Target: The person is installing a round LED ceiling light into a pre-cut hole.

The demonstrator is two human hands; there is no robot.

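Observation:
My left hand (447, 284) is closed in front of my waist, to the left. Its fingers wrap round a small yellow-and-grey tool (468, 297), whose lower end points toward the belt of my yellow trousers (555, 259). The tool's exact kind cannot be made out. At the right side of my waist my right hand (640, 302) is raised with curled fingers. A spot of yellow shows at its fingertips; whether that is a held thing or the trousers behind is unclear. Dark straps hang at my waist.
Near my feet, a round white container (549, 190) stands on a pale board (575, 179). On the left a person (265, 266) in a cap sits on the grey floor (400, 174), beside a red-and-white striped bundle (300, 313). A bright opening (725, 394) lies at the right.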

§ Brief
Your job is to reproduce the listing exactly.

§ Answer for the task
Target: The person is installing a round LED ceiling light into a pre-cut hole.

The demonstrator is two human hands; there is no robot.

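Observation:
My left hand (447, 284) is closed in front of my waist, to the left. Its fingers wrap round a small yellow-and-grey tool (468, 297), whose lower end points toward the belt of my yellow trousers (555, 259). The tool's exact kind cannot be made out. At the right side of my waist my right hand (640, 302) is raised with curled fingers. A spot of yellow shows at its fingertips; whether that is a held thing or the trousers behind is unclear. Dark straps hang at my waist.
Near my feet, a round white container (549, 190) stands on a pale board (575, 179). On the left a person (265, 266) in a cap sits on the grey floor (400, 174), beside a red-and-white striped bundle (300, 313). A bright opening (725, 394) lies at the right.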

No further output is required for this answer.